Levels of the transcripts that encode numerous chemokines, cytokines, and MMPs are reduced in the colons of DSS-treated 6⁻/7⁻ B6 mice. Microarray and real-time PCR assays were performed on RNA isolated from the distal colons of untreated and DSS-treated 6⁺/7⁻ and 6⁻/7⁻ mice to identify transcripts that are expressed differentially in this colitis model at day 9. The resulting GeneChip data (Dataset S1) revealed that many chemokines, cytokines, MMPs, and other proteins that have been implicated by others in patients with IBD were differentially expressed at the RNA level. To confirm and extend these microarray data, real-time PCR approaches were used to compare the levels of the transcripts that encode CXCL1, IL-1β, MMP3, MMP13, IL-6, and SLC26A3 in RNA samples from larger numbers of untreated and DSS-treated 6⁺/7⁻ and 6⁻/7⁻ mice.
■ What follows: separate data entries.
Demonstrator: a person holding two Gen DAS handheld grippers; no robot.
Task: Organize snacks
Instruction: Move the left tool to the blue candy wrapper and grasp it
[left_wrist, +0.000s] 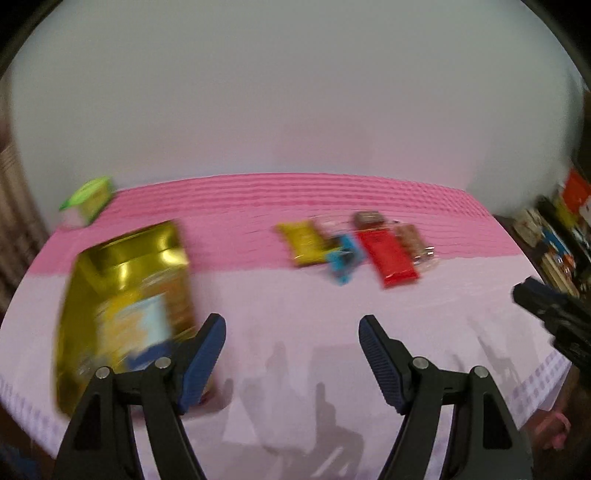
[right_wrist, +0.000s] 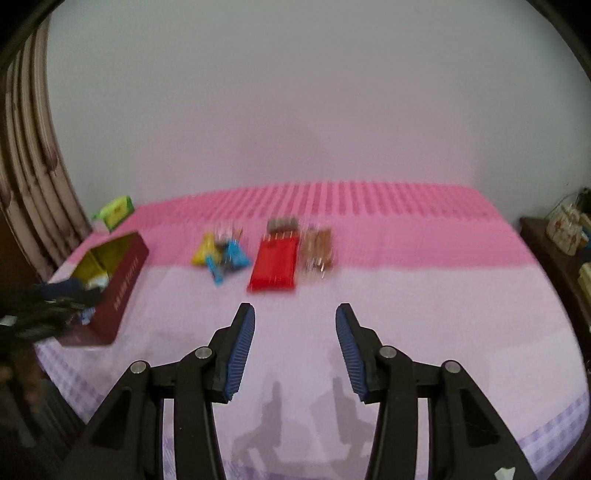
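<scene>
Snacks: a loose cluster lies on the far half of the cloth-covered bench (right_wrist: 406, 295), where the pink band meets the pale part. In it are a red packet (right_wrist: 274, 264), a yellow packet (right_wrist: 204, 251), a blue packet (right_wrist: 236, 254) and a clear brown-filled packet (right_wrist: 317, 249), all blurred, so their print cannot be read.
Box: an open red box (right_wrist: 118, 288) with a gold lining sits at the bench's left edge, well apart from the cluster. A few wrappers already lie inside, so it is probably the collecting place.
Left gripper (left_wrist: 291, 332): its blue fingers (left_wrist: 205, 350) stand wide with nothing between them, just beside the box's opening. I judge it is placed to steady the box or has nothing to carry at present.
Right gripper (right_wrist: 295, 325): its fingers (right_wrist: 242, 343) stand apart, narrower than the left pair, and hold nothing. It points at the cluster from the near side, with the red packet most directly ahead.
Green carton (right_wrist: 116, 210): stands at the far left corner, apart from the rest; its part in the task cannot be told.
Step in hand: likely a reach for the next snack; most of the sorting seems not yet done.
Risk: the thin packets lie flat and overlap, so a pinch may lift two or slip.
</scene>
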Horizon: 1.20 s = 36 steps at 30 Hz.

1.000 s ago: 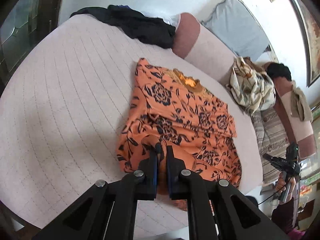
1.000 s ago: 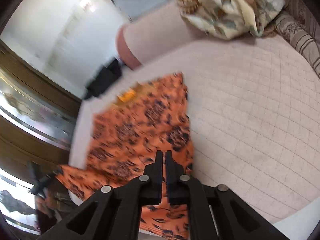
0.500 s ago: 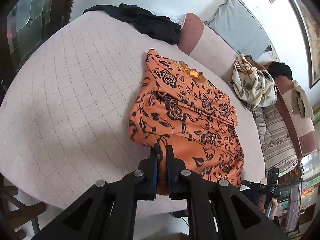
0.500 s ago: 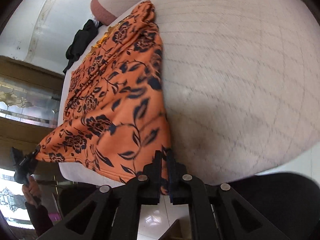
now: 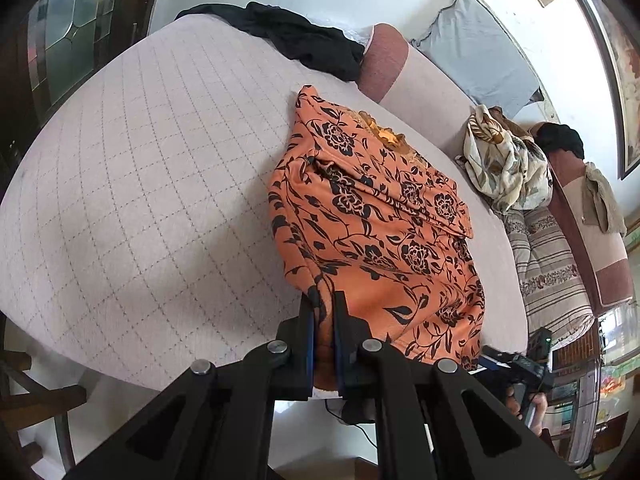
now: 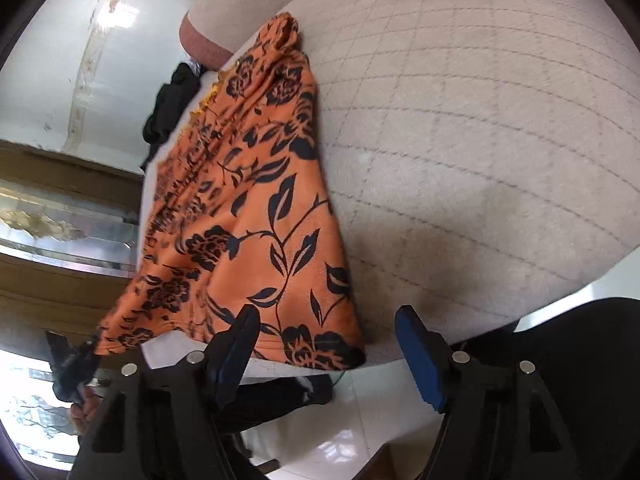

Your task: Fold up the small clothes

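orange cloth with black flowers, a small dress (image 5: 384, 216), lies on the pale quilted bed (image 5: 140, 184). in the left view it runs from the middle of the frame down to the lower middle. its bottom edge hangs a little over the bed's near edge.

the left gripper (image 5: 323, 312) is pinched tight on a bunched corner of the dress at the hem. the right gripper (image 6: 326, 344) has its fingers wide apart and holds nothing. the other hem corner (image 6: 320, 354) sits just between and above those fingers, at the lower middle of the right view.

the step looks like making the dress straight and flat before a fold. to do it well, the left side should pull softly, so the cloth goes smooth and does not slide off the bed. the right side should grab its corner level with the left one.

the long way of the dress goes from the hem near the cameras up to the neck (image 5: 386, 133), which points at the far bolster cushion (image 5: 386, 64). a black garment (image 5: 304, 44) lies far off at the top.
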Each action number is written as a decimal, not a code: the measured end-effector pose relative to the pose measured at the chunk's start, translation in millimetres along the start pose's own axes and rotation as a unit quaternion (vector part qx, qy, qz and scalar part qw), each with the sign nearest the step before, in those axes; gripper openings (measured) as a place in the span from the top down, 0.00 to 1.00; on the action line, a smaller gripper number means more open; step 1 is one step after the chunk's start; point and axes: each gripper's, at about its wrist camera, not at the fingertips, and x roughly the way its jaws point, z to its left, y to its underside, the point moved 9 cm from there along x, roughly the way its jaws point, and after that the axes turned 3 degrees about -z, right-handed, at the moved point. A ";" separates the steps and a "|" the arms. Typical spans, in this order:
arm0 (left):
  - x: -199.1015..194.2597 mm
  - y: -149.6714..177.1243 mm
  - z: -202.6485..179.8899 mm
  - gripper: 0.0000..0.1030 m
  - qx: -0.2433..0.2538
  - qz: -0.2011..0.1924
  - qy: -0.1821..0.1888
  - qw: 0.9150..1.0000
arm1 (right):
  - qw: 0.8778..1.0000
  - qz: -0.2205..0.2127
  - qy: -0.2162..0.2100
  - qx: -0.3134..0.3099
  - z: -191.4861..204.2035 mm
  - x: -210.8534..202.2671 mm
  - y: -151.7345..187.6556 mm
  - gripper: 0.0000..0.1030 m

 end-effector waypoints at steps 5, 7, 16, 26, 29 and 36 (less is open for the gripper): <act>0.4 -3.9 -0.9 0.93 -0.004 -0.002 0.003 1.000 | 0.989 -0.003 0.128 -0.078 14.5 21.4 7.3 0.63; 0.8 -6.5 1.5 0.93 -0.007 -0.002 0.005 1.000 | 0.984 0.002 0.147 -0.102 20.1 20.4 9.2 0.94; 10.5 -53.7 -0.7 0.93 -0.001 0.001 0.012 1.000 | 0.996 -0.015 -0.040 -0.075 95.9 -29.4 -55.1 0.95; 117.7 -207.0 -2.2 0.92 -0.022 0.023 0.005 0.999 | 0.989 -0.132 -0.036 -0.062 134.3 -25.4 -259.7 0.95; 174.1 -245.4 6.5 0.91 -0.044 0.025 -0.005 0.999 | 0.989 -0.143 -0.020 -0.023 118.9 14.3 -322.0 0.95; 263.3 -258.5 52.6 0.83 -0.130 0.015 -0.021 0.991 | 0.983 -0.130 -0.063 0.112 67.1 123.5 -391.5 0.90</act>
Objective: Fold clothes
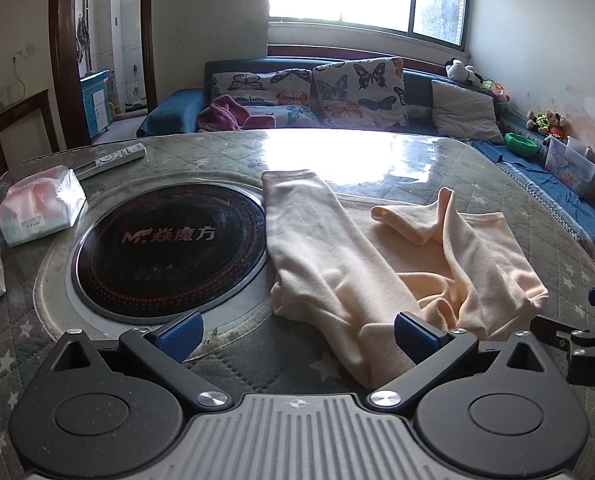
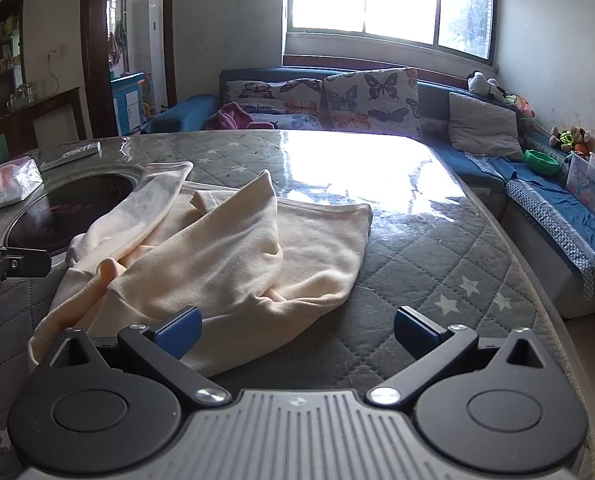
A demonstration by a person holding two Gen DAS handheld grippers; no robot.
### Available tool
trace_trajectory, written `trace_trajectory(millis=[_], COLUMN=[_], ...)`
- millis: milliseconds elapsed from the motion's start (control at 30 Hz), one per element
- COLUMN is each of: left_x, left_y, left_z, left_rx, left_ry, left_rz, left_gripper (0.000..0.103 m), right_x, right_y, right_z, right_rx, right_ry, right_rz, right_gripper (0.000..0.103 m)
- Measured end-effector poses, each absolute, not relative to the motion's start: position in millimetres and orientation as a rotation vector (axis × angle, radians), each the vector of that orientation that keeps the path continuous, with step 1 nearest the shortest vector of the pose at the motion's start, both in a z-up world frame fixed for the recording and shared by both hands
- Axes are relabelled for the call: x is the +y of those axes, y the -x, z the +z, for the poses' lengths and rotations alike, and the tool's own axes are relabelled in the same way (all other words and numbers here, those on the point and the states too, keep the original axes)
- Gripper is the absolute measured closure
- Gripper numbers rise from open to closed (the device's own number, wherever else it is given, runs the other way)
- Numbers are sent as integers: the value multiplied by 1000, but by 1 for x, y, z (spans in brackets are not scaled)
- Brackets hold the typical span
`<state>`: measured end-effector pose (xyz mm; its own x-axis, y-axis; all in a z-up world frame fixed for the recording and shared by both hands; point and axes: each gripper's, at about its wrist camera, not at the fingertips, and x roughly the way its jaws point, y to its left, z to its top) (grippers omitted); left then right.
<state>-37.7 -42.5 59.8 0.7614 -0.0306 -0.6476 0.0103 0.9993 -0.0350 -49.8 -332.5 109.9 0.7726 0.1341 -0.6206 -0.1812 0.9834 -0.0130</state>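
Note:
A cream long-sleeved garment (image 1: 377, 264) lies rumpled on the quilted table (image 1: 233, 364), one sleeve stretched toward the far left and the other folded over its body. It also shows in the right wrist view (image 2: 225, 256). My left gripper (image 1: 297, 336) is open and empty, low over the table at the garment's near left edge. My right gripper (image 2: 297, 334) is open and empty at the garment's near right edge. The right gripper's fingers (image 1: 585, 340) show at the right of the left wrist view. The left gripper's fingers (image 2: 13, 264) show at the left of the right wrist view.
A round black cooktop (image 1: 169, 248) is set in the table left of the garment. A tissue pack (image 1: 37, 210) and a remote (image 1: 113, 160) lie at the far left. A blue sofa (image 1: 337, 92) with cushions stands behind, a bench with toys (image 2: 569, 184) on the right.

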Motion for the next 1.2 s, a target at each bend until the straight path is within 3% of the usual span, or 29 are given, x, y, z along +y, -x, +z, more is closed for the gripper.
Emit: trace_trajectory(millis=[633,900,1033,1200], left_x=[-55,-59,-57,-60], left_y=[-30,-85,-113,-149], left_z=[64,59,55,50], left_rx=[696,715,729,748], left_ry=[-26,-56,-49,-35], left_rz=[-38,-53,-48,-33], left_gripper=[1,11,12,12], right_x=[-315,-311,-309,-304], right_y=[-2,-52,-80,-114], right_z=[115,110,109,102], right_rx=[654,695,711,746], right_ry=[129,90,56,30], right_rz=[228,280,305,330], right_gripper=[1,18,22,35])
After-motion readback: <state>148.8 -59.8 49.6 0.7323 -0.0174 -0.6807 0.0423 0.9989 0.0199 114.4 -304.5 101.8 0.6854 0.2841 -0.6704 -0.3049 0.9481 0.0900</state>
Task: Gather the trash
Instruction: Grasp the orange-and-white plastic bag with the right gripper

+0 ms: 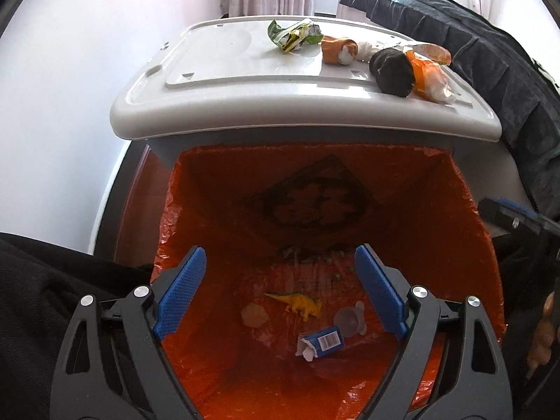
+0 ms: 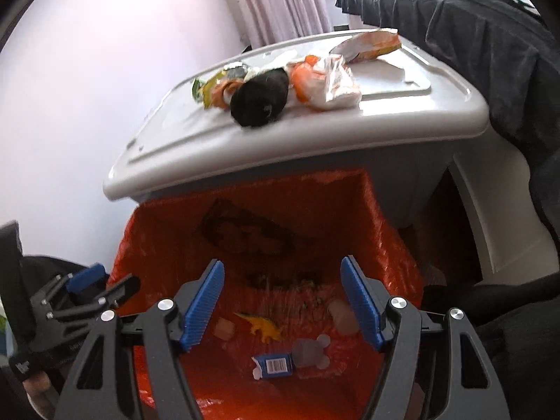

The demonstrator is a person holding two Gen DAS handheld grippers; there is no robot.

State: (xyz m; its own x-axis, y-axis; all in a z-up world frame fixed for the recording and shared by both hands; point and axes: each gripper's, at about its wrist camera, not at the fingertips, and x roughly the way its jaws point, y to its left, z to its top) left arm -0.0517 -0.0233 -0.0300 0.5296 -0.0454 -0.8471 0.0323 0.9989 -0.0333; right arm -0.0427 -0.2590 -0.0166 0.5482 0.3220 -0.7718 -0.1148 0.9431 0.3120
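Note:
A bin lined with an orange bag (image 1: 217,217) (image 2: 378,217) stands below me. At its bottom lie a yellow toy dinosaur (image 1: 302,304) (image 2: 264,327), a blue carton (image 1: 322,343) (image 2: 274,364) and clear plastic pieces (image 1: 350,318) (image 2: 309,351). My left gripper (image 1: 281,290) is open and empty over the bin mouth. My right gripper (image 2: 281,306) is open and empty over the same mouth. Behind the bin, a white lid (image 1: 224,80) (image 2: 402,105) carries trash: a green wrapper (image 1: 292,35), a black lump (image 1: 393,68) (image 2: 259,99), orange-and-white wrappers (image 1: 430,77) (image 2: 325,80).
A dark cloth (image 1: 490,56) (image 2: 472,42) drapes over furniture at the right. A pale wall and curtain (image 2: 280,0) stand behind the lid. The left gripper's body shows at the lower left of the right wrist view (image 2: 70,301).

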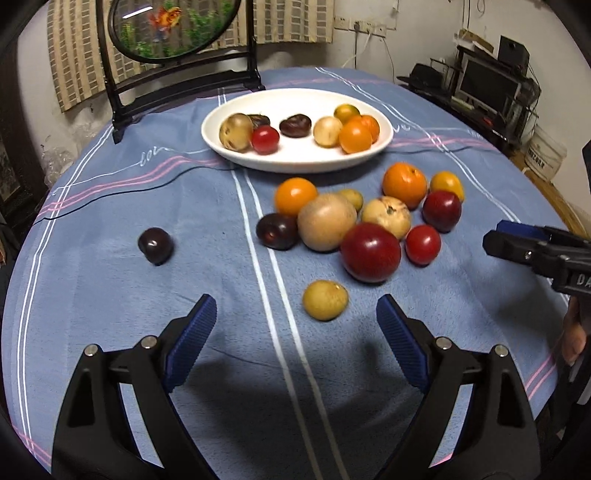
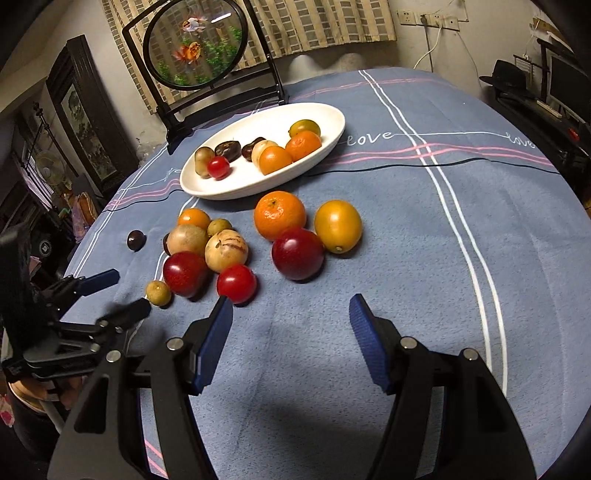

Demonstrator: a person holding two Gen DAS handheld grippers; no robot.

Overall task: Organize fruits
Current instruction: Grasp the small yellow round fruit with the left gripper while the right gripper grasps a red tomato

Data are expressed as the fold change (mean ± SEM) in these groups of mice relative to the untreated 6⁺/7⁻ B6 mice.

Fig. 7.

MMP3 and SLC26A3 protein levels in DSS-treated 6⁻/7⁻ mice relative to DSS-treated 6⁺/7⁻ mice. (A–C) MMP3 protein levels were assessed by immunohistochemistry. As shown in A, there is minimal MMP3 staining in the colonic mucosa and submucosa of untreated WT mice. However, the inflamed mucosal and submucosal layers of DSS-treated 6⁺/7⁻ mice (black arrows in B) have increased staining, corresponding to MMP3, in contrast to the DSS-treated 6⁻/7⁻ mice (C) that resemble the untreated WT mice. (D–F) The same representative mouse groups demonstrating staining for SLC26A3. In agreement with the RNA data, there is decreased expression of SLC26A3 in the DSS-treated 6⁺/7⁻ mice (E) compared with WT untreated mice (black arrows in D) and DSS-treated 6⁻/7⁻ mice (black arrows in F). (Scale bars: 50 μm.)